## TASK ITEM
From the line that has "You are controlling" down to the final line of the listing below, transcribe every line exactly, and only those.

━━━ DATA BLOCK ━━━

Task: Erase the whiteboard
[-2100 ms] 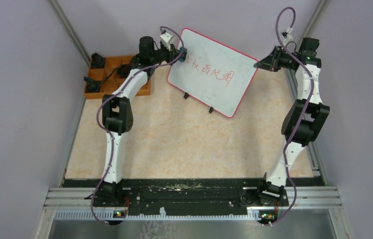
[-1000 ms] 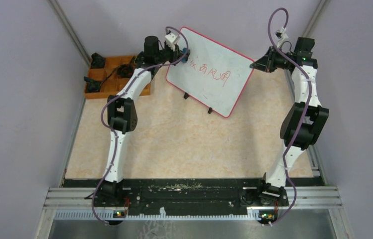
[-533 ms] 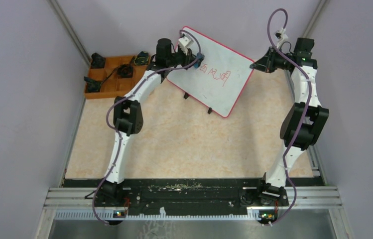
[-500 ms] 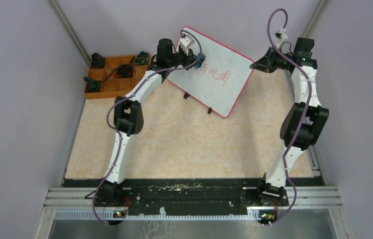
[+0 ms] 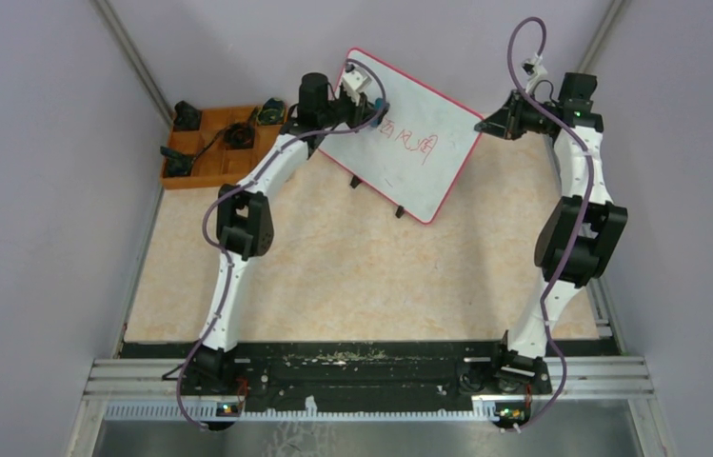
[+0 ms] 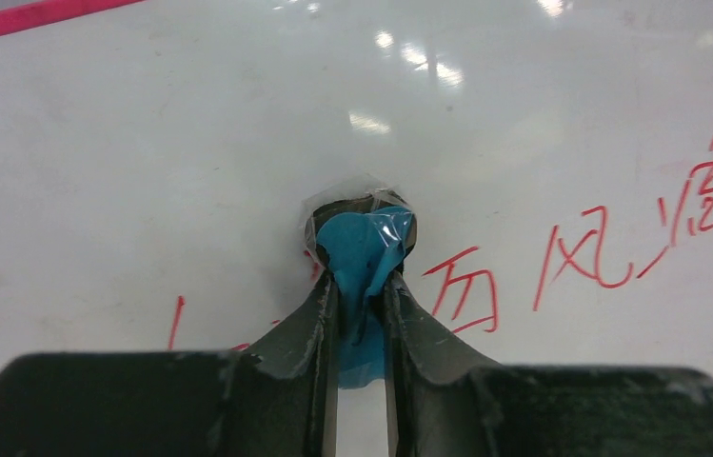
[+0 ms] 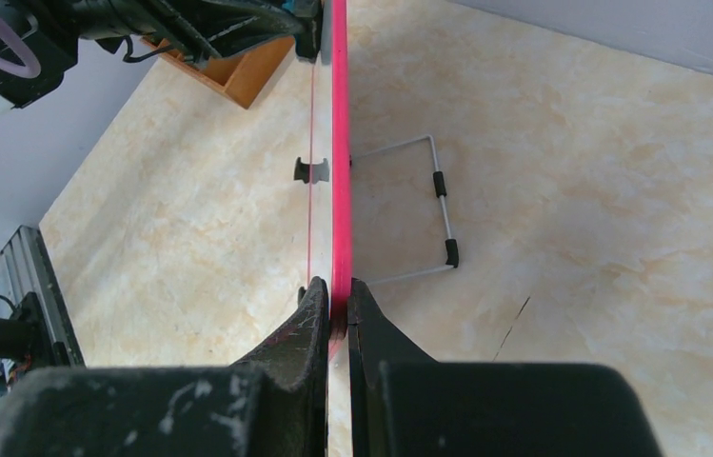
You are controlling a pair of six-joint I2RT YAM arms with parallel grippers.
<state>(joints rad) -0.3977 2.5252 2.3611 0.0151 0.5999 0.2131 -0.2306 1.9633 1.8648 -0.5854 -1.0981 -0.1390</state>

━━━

## TASK RESPONSE
You are controlling a pair of six-joint I2RT YAM arms with parallel grippers.
<state>(joints rad) -0.3977 2.5252 2.3611 0.0151 0.5999 0.2131 -0.2306 1.9633 1.8648 -0.5854 -1.0981 -0.1390</state>

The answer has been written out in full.